# Homework Help: Proving a function is bijective

1. Dec 13, 2012

### avg5

1. The problem statement, all variables and given/known data

The relation R, on the set ℝxℝ, is defined by (x,y)R(a,b) if and only if x+b=a+y for any real number x,y,a, and b.

Let G denote the set of equivalence classes of the relation R.

Question: Let f: ℝ -> G be defined by f(a)=[(0,a)]. Prove that f is a bijection.

3. The attempt at a solution

I think I have to come up with an equation, for f(a)=[(0,a)]. I also think I could prove this using induction.

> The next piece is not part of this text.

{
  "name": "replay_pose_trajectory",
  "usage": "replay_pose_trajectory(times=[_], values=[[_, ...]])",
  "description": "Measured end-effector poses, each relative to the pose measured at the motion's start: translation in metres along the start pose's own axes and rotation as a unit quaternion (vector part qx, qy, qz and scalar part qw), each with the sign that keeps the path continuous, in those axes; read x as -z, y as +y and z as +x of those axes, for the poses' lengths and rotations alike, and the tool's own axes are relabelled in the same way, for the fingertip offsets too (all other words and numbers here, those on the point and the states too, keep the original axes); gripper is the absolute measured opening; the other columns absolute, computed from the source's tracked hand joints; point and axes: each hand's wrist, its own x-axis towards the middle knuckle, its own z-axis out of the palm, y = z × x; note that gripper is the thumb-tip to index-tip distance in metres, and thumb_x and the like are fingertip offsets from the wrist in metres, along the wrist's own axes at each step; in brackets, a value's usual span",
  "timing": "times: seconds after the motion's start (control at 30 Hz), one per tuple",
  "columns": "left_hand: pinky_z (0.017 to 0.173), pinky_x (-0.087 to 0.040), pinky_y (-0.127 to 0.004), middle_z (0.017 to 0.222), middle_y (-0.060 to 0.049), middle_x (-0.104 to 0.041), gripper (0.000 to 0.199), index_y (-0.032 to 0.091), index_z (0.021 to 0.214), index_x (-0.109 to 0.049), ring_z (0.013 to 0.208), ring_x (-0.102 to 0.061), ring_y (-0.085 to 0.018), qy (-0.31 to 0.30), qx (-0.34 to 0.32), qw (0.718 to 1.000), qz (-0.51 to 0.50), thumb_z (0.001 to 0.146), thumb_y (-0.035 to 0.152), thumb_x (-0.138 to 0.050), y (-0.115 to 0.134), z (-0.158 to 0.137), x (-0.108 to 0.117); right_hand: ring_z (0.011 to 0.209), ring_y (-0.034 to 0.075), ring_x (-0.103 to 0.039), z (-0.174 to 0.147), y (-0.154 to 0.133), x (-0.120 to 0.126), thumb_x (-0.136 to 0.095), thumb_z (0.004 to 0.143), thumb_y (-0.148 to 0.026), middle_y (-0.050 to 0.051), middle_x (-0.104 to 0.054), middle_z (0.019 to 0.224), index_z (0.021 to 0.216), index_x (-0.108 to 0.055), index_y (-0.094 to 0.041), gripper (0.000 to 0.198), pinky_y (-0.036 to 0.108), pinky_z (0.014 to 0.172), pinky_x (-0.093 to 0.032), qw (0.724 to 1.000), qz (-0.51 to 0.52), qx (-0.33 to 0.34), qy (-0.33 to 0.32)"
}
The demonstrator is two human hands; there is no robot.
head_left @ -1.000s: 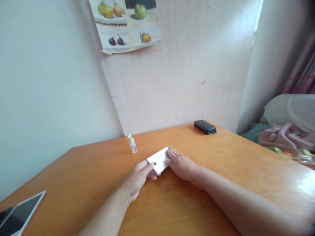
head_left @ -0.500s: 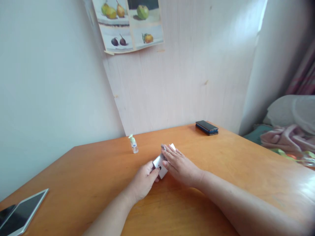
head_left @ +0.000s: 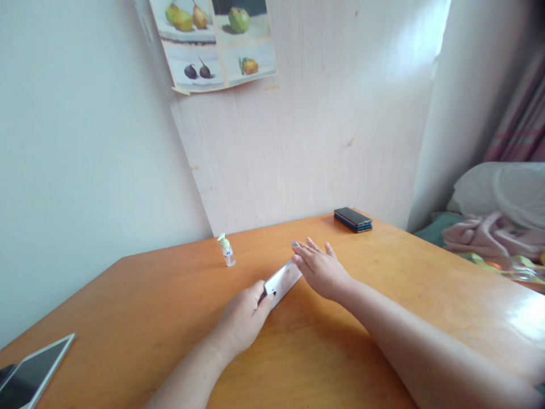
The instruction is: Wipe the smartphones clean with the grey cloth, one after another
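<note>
My left hand (head_left: 242,318) is closed round the near end of a silver phone (head_left: 284,282), its thumb over the top face beside a small dark mark. The phone tilts above the table, and its far end is partly hidden. My right hand (head_left: 321,268) lies over that far end with its fingers stretched and spread. A small greyish bit (head_left: 294,243) shows at those fingertips; I cannot make out what it is.
A small clear pump bottle (head_left: 227,253) stands behind the hands on the wooden table (head_left: 170,307). Stacked dark phones (head_left: 352,219) lie at the back right. A white-framed tablet (head_left: 32,372) lies at the left edge, a dark object beside it.
My right hand has slid outward along the phone to its far end and its fingers have spread, baring more of the silver face. My left hand keeps its grip. The view has shifted slightly.
</note>
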Motion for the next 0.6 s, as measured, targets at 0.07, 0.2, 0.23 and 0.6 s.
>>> replay_pose_trajectory(times=[0.07,0.2,0.23,0.6], values=[[0.058,-0.033,-0.025,0.071,0.002,-0.060,0.024,0.021,0.079,-0.053,0.065,-0.053,-0.015,-0.002,-0.001,1.000,-0.008,0.092,0.041,-0.048,0.001,0.000,0.000,0.147,0.031,-0.020,-0.002,-0.004,0.000,-0.028,0.102,-0.041,0.007,-0.040,0.153,0.145,-0.043,-0.023,0.049,0.066,0.114,-0.010,1.000,0.001,0.025,-0.008],[0.063,-0.036,-0.025,0.081,-0.001,-0.066,0.027,0.020,0.089,-0.059,0.072,-0.056,-0.017,-0.004,-0.019,0.997,-0.072,0.093,0.043,-0.047,0.002,0.001,-0.001,0.147,0.025,-0.020,-0.014,-0.024,-0.004,-0.029,0.102,-0.040,0.006,-0.039,0.154,0.148,-0.038,-0.024,0.050,0.057,0.118,-0.008,0.988,0.019,0.149,-0.040],[0.063,-0.036,-0.025,0.082,-0.001,-0.066,0.028,0.019,0.091,-0.059,0.073,-0.056,-0.017,-0.004,-0.022,0.997,-0.079,0.094,0.044,-0.046,0.002,0.001,-0.002,0.147,0.024,-0.020,-0.016,-0.027,-0.006,-0.029,0.102,-0.039,0.006,-0.039,0.154,0.149,-0.037,-0.024,0.050,0.056,0.118,-0.007,0.986,0.020,0.160,-0.041],[0.062,-0.034,-0.025,0.075,0.002,-0.060,0.027,0.020,0.079,-0.050,0.069,-0.054,-0.015,-0.001,-0.009,1.000,-0.030,0.094,0.042,-0.045,-0.008,0.004,-0.004,0.141,0.028,-0.035,0.014,0.025,-0.026,-0.035,0.097,-0.027,0.014,-0.052,0.142,0.136,-0.049,-0.020,0.042,0.046,0.108,-0.032,0.995,0.046,-0.073,-0.045]])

I am very confused and need a leg up on how to start! Any help would be greatly appreciated.

2. Dec 13, 2012

### Dick

I think you need to understand what the question is actually asking first. [(0,a)] is the equivalence class consisting of all (x,y) such that (x,y)R(0,a). What does that set look like if you graph it in the xy plane?

3. Dec 13, 2012

### avg5

Do you mean the graph of the set (0,a)? The x-values are stationary at 0 and the y-values are varying.

I know that I need to prove that the function is both onto and 1:1. Ergh, am I really confused

4. Dec 13, 2012

### Dick

I still don't think you really understand what they are asking. No. (0,a) is just a point. I mean the graph of the equivalence class [(0,a)] with a fixed. The brackets mean 'equivalence class'. (0,a)R(x,y) means 0+y=x+a, right?

5. Dec 13, 2012

### avg5

Yes.. so the graph is y=x+a then?

6. Dec 13, 2012

### Dick

Right. So [(0,a)] is a straight line with y-intercept a and slope 1. So your function f takes a in R and maps it to that straight line. Now can you see why it's a bijection?

7. Dec 13, 2012

### avg5

Yes. Thank you so, so much.